Tuesday, August 16, 2011

Help!

So the film version of the cultural tsunami The Help landed in theaters last week to a host of mostly good reviews. Its a feel-good story, and Americans certainly love feel good. Like a spoonful of sugar, it helps us confront difficult themes—racism, oppression, cowardice, and courage—go down easy.

Poignant and humorous, The Help is thoughtful entertainment. I liked the book, looked forward to the movie, and wasn't disappointed. If it's introduced some readers to the pain, fear, and common indignities suffered in the pre-Civil Rights Movement South, that's all to the good. Unfortunately, too many Americans know too little about history. And if there is one thing about history, it sure likes to repeat itself if we let it (e.g. "the Civil War wasn't about slavery" nonsense).

But while there are many who love the book, there are also a number of its detractors, especially from what the right would call the "liberal elite," (it hurts to write those words) such as Professor Melissa Harris-Perry, a wonderful MSNBC commentator.

I respect Ms. Harris-Perry enormously. She's very smart and very savvy, but I was disappointed in her rant about The Help with Lawrence O'Donnell on The Last Word the day the movie opened (8/10). She described the film as a "happy race" movie, that "wasn't" about black women. She called the maids "props" in the lives of the white women, and claimed that the story, "reduces racism to this sentimental notion." Sorry, what?

She basically considered it to be blonde mean girls with Southern accents behaving badly. She brought up lynchings, rapes, beatings, murders—all terrifying realities in the Jim Crow South that were not at the forefront of the film, though they were mentioned or eluded to. It's true, the movie wasn't Mississippi Burning. But it certainly wasn't Birth of a Nation. Harris-Perry overlooked the point about the soul-destroying pain of daily humiliation, of being made to feel invisible and second class every moment of your back-breaking life. Those wounds, while not visible, don't really heal. And those wounds are also carried through generations. I also think she denigrates the courage and strength of both the black maids willing to speak out despite their terror, and that of Skeeter, the young white woman determined to bring their story to light—a quest that puts her at odds with her society, her friends, and even her own family.
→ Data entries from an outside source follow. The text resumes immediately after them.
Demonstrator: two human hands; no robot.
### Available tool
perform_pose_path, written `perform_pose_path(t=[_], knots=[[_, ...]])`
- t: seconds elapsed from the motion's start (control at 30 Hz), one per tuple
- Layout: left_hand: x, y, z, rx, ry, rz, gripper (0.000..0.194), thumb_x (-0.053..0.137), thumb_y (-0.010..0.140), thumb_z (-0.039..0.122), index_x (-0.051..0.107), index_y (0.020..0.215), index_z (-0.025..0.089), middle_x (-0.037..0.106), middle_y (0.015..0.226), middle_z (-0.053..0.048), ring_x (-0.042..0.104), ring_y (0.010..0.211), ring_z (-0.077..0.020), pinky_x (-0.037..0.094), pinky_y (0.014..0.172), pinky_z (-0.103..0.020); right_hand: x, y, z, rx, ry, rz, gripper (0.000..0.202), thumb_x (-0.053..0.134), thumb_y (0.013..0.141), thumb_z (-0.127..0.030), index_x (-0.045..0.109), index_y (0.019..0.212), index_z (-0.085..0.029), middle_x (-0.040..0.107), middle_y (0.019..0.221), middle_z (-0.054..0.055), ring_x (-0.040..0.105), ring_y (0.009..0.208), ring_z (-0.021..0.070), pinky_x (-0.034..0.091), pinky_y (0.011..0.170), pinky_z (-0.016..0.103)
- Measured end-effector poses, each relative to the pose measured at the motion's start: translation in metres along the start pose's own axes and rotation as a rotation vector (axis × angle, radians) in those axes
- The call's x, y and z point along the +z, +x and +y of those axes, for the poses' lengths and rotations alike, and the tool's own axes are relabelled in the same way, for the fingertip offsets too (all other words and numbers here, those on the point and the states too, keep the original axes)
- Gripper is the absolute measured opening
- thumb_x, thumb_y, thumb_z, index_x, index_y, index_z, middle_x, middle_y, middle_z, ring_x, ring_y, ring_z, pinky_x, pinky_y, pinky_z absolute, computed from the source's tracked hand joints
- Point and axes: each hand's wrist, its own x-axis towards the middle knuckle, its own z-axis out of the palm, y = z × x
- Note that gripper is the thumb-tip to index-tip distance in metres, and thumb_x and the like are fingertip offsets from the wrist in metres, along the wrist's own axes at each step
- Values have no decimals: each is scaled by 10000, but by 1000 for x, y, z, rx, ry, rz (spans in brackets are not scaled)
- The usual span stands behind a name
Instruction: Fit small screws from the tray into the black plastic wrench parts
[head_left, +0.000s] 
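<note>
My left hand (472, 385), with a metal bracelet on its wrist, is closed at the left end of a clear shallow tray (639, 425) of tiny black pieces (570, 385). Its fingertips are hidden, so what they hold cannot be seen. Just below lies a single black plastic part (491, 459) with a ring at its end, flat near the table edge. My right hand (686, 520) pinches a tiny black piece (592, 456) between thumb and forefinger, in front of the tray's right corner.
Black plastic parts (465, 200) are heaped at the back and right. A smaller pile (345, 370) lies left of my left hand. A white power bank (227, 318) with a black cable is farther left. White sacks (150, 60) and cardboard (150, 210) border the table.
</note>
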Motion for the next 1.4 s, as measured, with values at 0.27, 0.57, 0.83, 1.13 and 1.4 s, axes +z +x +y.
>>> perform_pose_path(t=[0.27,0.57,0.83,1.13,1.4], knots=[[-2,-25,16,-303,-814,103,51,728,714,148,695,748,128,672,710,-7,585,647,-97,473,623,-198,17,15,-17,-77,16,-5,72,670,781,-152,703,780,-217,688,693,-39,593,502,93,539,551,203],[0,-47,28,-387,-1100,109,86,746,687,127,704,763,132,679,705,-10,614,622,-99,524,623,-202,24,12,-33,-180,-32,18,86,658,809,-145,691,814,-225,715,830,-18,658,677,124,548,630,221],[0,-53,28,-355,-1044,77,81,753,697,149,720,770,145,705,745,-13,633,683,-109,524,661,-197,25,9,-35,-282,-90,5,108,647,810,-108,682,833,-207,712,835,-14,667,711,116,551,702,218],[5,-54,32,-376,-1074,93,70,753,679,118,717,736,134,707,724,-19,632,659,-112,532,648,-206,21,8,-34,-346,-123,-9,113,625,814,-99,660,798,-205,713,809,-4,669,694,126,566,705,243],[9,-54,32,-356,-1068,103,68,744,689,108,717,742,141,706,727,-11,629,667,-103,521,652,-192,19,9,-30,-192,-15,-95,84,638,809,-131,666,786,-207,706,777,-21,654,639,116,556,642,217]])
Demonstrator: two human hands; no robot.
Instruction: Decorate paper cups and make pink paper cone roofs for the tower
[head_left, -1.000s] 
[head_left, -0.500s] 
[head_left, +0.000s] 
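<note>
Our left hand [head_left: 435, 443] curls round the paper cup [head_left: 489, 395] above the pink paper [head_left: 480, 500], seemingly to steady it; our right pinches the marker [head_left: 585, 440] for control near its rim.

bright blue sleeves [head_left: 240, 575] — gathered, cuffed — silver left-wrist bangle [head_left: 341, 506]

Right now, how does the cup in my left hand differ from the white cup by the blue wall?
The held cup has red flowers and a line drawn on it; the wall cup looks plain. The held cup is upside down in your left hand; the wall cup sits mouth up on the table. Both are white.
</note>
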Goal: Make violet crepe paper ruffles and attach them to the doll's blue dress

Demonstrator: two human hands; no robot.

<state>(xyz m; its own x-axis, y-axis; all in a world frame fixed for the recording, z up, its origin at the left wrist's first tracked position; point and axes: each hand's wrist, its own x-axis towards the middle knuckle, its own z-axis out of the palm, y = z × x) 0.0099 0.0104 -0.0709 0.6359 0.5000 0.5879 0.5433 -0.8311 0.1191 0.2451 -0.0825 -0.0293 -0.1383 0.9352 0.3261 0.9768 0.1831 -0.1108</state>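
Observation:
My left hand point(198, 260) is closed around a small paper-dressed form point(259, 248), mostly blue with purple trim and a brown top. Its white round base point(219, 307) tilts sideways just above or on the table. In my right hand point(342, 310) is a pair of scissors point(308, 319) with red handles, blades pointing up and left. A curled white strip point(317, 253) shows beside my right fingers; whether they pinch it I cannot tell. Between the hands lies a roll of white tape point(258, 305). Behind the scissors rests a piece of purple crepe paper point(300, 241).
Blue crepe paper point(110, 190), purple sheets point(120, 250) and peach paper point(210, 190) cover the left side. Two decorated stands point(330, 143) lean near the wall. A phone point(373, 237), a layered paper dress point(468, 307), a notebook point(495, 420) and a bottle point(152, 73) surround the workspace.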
Harris-Perry's response reminds me of the whole brouhaha over the Academy Award-winning foreign film Life Is Beautiful. "How can you make a 'comedy' about the Holocaust?! There is no humor in the Holocaust—the film trivializes this profound tragedy," critics hurled. Just as every exploration of the Holocaust does not have to be Shoah, not every depiction of the Jim Crow South has to be Eyes on the Prize. I don't believe either The Help or Life Is Beautiful trivialize their subject matter; I think each helps humanize it and offers a sense of identification and empowerment. You hate the suffering of the main characters, you despise the inhumanity of their oppressors. You weep for the injustice of their lives.

I was also taken aback by another of the film's criticisms, this one voiced in the mostly positive review in the New York Times:

"What does remain, though, is the novel’s conceit that the white characters, with their troubled relationships and unloved children, carry burdens equal to those of the black characters."
Huh? Showing that the white women didn't lead perfect lives only underscored the point that they were far from the superior beings they believed themselves to be. And delusional—they didn't consider themselves racist because they didn't carry a rope.

At a time when we seem to be refighting the Civil War with words rather than guns, it's worthwhile to be reminded that while we have made progress, we are not a post-racial society. It takes courage to achieve real change—the courage to speak out despite the cost and the courage to reach out, to listen, and to spread that knowledge. I think in it's own small way, that is what The Help attempts to do.